I'm designing a web site with a column of navigation buttons on the left. On the right is the content. Clicking a button loads the particular content and a title header on the top. Say the column of buttons is, for example, About, Services, Contact, etc...

If someone clicks, for example, the Services button, I load the services content in the content area, and change the header text to "Services."

The question I have is should the column of buttons now omit the Services button, or should the Services button remain in the column but be disabled (graphically and functionally)?

The first way, the menu is simpler and you wouldn't have a button that loads the content that is already loaded.

The second way gives the user more indication "where" he is, even though the header does that too.

Is there a consensus?

  • Why would you graphically disable it?
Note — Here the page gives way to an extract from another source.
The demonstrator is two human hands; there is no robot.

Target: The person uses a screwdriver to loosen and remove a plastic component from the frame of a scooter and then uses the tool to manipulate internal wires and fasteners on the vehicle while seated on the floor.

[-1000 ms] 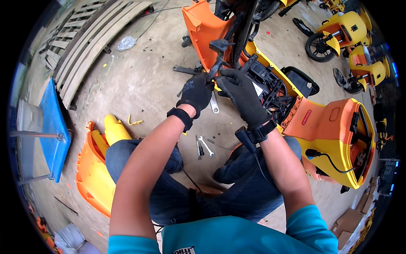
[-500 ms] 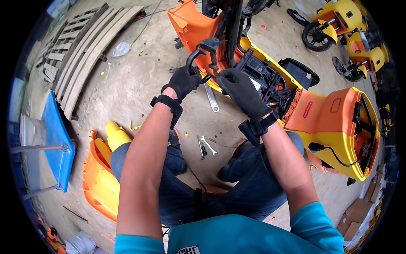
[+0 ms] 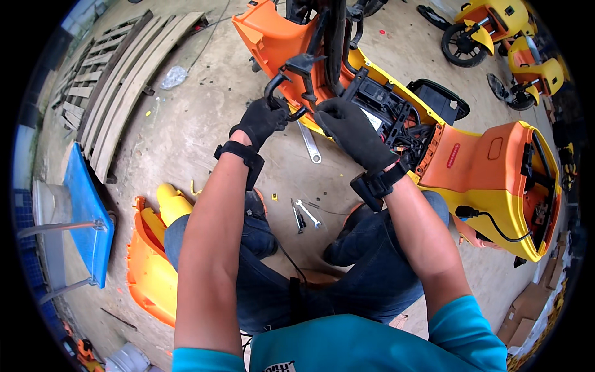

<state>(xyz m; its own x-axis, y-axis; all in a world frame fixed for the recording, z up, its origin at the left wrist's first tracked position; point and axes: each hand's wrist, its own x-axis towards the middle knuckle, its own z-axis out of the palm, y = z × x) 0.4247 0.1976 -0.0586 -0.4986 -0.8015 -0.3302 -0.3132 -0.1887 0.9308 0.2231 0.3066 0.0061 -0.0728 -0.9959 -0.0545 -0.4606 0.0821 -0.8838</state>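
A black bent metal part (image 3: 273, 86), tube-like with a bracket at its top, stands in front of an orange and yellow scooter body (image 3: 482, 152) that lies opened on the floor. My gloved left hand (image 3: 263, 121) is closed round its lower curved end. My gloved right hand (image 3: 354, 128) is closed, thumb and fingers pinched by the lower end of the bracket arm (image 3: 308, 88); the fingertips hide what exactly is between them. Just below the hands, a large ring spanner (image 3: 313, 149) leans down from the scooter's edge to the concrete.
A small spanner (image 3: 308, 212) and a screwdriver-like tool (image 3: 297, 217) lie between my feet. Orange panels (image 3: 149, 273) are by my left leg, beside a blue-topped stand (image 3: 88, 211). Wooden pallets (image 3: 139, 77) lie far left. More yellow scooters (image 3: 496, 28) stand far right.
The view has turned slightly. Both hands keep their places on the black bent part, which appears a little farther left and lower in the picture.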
It's a fairly common pattern to emphasize graphically that part of the menu to show what page you're currently on. Also, clicking on it can refresh the page. Commented Sep 18, 2014 at 3:57

3 Answers 3


Keep the link there, remove the link functionality and apply some graphical emphasis to show that it represents the page/section the user is currently viewing in the right hand side content container. This is a very common approach and in my experience this has always tested well with users.
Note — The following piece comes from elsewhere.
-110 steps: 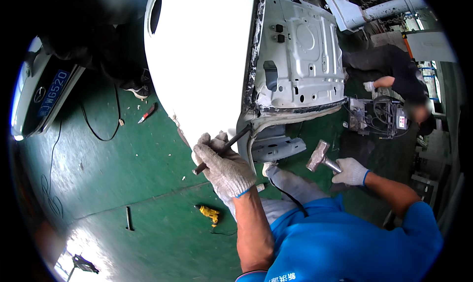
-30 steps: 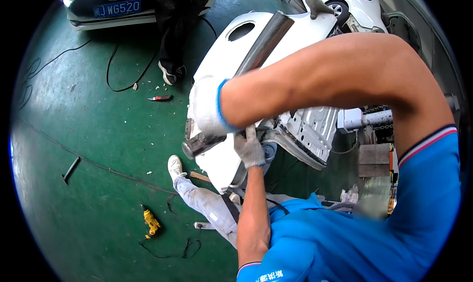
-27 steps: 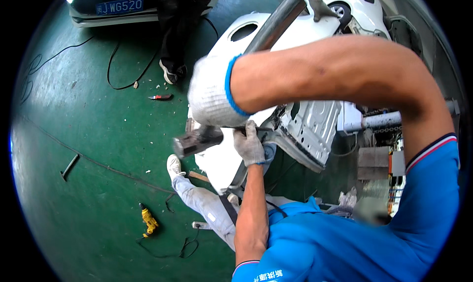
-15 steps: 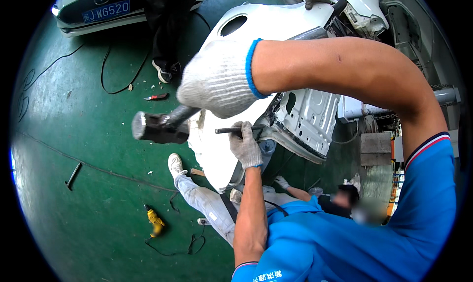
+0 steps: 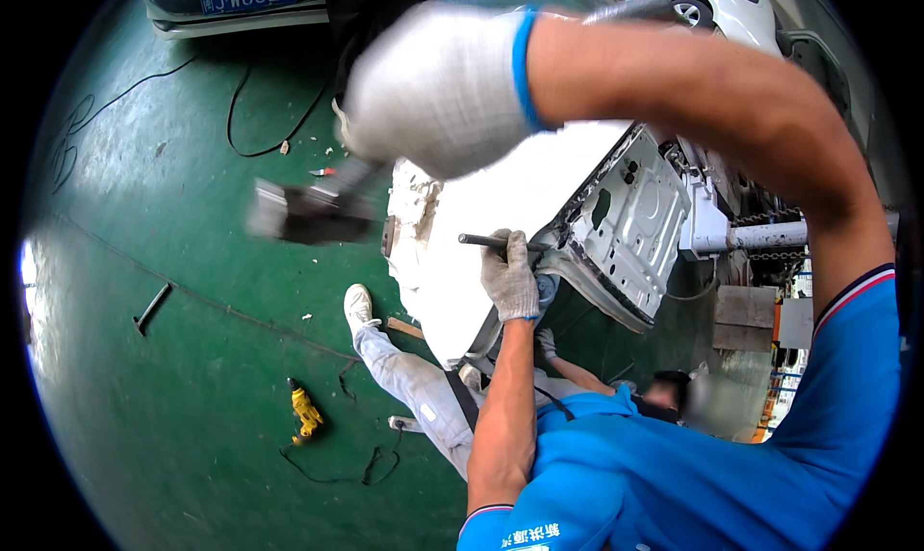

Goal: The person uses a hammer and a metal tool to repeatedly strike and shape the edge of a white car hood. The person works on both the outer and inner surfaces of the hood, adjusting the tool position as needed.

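Note:
My right hand (image 5: 433,94), in a white knit glove with a blue cuff, is closed around a hammer's handle, blurred by motion. The heavy block-shaped hammer head (image 5: 313,212) hangs at its lower left, above the green floor. My left hand (image 5: 510,277), also gloved, grips a dark metal rod (image 5: 478,240) like a punch or chisel. One rod end sticks out to the left. The other runs right toward the edge of a white car body panel (image 5: 510,195), where contact cannot be made out. Beside it lies a bare white inner body section (image 5: 626,224) with holes.
A yellow power drill (image 5: 305,413), a T-shaped bar (image 5: 154,308) and cables lie on the green floor (image 5: 221,378). A person (image 5: 664,392) is low at the right; another in dark clothes (image 5: 371,7) stands beyond my right hand. A parked car (image 5: 241,17) is at the far left.
My right hand has moved up and away from my left hand, lifting the hammer slightly. The left hand still holds the rod. The whole view has shifted a little.

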Available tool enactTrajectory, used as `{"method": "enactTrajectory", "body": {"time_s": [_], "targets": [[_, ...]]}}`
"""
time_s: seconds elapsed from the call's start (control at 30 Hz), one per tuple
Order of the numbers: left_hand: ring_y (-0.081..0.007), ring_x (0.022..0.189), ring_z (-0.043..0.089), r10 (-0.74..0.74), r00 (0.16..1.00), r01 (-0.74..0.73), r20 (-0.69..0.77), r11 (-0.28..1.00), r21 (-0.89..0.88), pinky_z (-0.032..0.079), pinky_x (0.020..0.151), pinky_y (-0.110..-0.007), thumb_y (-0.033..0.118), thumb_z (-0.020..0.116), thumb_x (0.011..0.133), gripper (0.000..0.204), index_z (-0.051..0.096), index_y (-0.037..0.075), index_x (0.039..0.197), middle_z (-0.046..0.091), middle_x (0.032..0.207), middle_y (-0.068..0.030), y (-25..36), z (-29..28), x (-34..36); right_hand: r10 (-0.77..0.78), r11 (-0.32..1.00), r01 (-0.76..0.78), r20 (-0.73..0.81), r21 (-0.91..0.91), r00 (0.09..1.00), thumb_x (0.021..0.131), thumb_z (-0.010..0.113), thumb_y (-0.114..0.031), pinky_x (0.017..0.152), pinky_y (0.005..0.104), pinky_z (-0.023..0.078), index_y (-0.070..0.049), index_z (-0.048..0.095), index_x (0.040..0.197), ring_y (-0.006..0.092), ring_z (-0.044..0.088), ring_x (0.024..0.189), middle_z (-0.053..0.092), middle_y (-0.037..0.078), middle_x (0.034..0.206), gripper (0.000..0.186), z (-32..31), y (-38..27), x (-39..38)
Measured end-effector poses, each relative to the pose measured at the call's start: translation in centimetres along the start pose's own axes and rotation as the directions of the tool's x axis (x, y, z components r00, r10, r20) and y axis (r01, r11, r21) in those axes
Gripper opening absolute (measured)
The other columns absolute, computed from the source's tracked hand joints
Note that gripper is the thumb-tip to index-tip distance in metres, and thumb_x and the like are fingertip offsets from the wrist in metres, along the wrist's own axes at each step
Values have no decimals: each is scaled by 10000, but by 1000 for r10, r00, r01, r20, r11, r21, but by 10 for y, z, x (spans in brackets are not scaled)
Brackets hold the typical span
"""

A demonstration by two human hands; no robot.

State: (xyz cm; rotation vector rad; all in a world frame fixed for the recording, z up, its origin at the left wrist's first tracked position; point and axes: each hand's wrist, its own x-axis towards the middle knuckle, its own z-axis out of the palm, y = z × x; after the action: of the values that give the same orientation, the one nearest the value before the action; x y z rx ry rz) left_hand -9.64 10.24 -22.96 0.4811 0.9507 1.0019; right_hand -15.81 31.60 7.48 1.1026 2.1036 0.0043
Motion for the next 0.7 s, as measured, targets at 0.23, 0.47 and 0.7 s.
{"method": "enactTrajectory", "body": {"time_s": [0.23, 0.47, 0.7], "targets": [[-140, 836, 632, -54, 998, 55, 34, 998, -36, 528, 789, -284, 117, 734, 964, 225, 622, -13, 1108, 670, 923, -70, -1, 4, -4, 45, 980, 10, -273, 196, 961, 943, 639, -197, 768, 430, 608, -67, 760, 1052, 275, 733, 932, 744, 148, 984, 209, -21, 20, 2], [-149, 813, 639, 55, 999, -54, -1, 998, 44, 534, 764, -279, 98, 724, 959, 193, 620, -9, 1082, 672, 907, -74, -6, -1, 8, -33, 997, 50, 266, -56, 963, 897, 654, -160, 779, 430, 603, -101, 785, 1038, 290, 739, 911, 747, 122, 957, 201, 55, 6, -11], [-181, 878, 698, -6, 1000, 6, 13, 1000, 8, 580, 774, -297, 72, 695, 977, 209, 583, -7, 1134, 683, 959, -116, 7, -7, 3, 211, 932, -193, -27, 306, 977, 857, 676, -87, 693, 407, 609, -91, 746, 1045, 272, 734, 753, 714, 147, 801, 201, 41, 28, -51]]}}
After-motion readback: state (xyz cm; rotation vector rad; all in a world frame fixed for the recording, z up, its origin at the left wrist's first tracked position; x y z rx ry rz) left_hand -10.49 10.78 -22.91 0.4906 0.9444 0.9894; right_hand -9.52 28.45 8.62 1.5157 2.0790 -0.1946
You wouldn't remove a main menu navigation item once the user travels to that page, and the same thinking applies here. Arguably it would be more confusing for a user to try to understand why a menu item has disappeared after clicking on it.


I wouldn't go with any of these approaches.
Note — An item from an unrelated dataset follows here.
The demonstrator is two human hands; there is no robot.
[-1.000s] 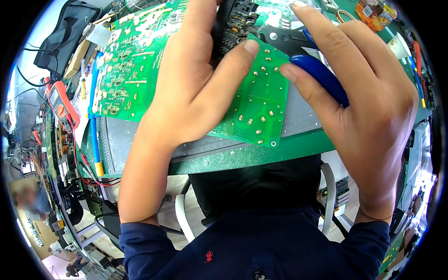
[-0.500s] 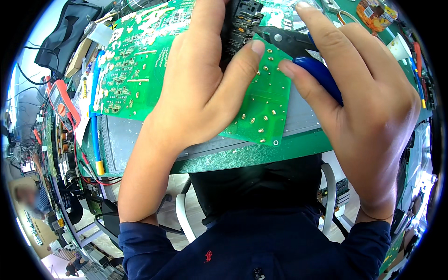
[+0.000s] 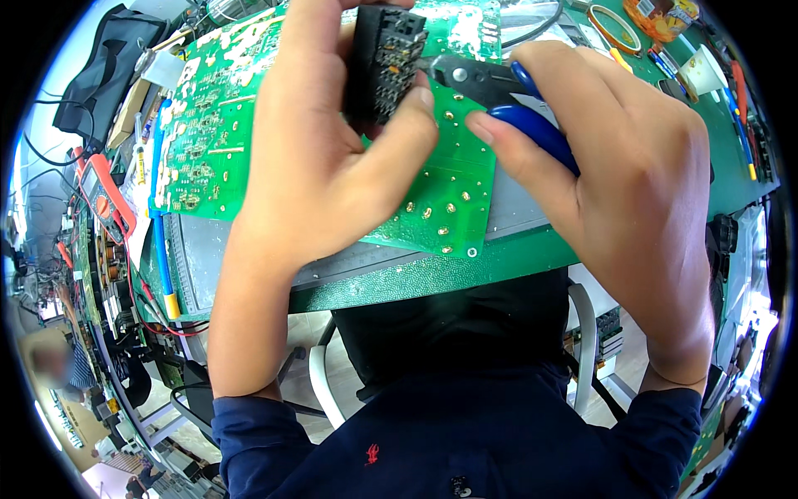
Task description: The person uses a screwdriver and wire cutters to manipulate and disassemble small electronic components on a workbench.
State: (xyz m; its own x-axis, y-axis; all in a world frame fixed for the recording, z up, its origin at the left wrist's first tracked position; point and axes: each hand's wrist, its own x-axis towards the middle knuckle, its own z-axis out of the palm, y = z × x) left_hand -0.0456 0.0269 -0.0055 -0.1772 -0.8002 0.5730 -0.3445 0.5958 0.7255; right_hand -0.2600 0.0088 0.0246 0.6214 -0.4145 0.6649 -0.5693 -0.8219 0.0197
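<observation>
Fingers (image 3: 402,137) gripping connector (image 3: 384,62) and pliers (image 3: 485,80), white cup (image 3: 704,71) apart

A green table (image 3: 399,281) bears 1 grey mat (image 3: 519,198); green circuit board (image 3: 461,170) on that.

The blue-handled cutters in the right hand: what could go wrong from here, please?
The cutters have their tip close to the thumb of the left hand, so a slip might nip it. The black component is held over the green circuit board; if dropped, it might knock or scratch the board.
</observation>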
  1. Don't remove the menu item: Inserting & Removing elements constantly is a bad UX. It can lead to user confusion. It is similar to the scenario where the link to Home page always remains even when user is on Home page.
  2. Don't graphically disable it: The better approach to it is highlight the current tab. Imagine, if the user might wants to refresh the page. Most users tend to click the link instead of hitting F5. If it is disabled then, you are forcing the user to refresh the page by Browser refresh.

Conclusion - Keep it simple. Just highlight the current tab/page if you want to. Nothing more


I would definitely NOT remove the link from the menu. It sends a very confusing message to the user, and has no indication whatsoever as to your current whereabouts in the navigation tree.

That being said, I would disable the link functionality, as it would load the same page again, and unless it's a real-time or dynamic page you wouldn't want that (and even then there are far better ways of implementing that).

Lastly, go with a highly contrasted visual indication for that menu item, indicating "this is where you are now" by highlighting it, switching it's background colour and/or text colour.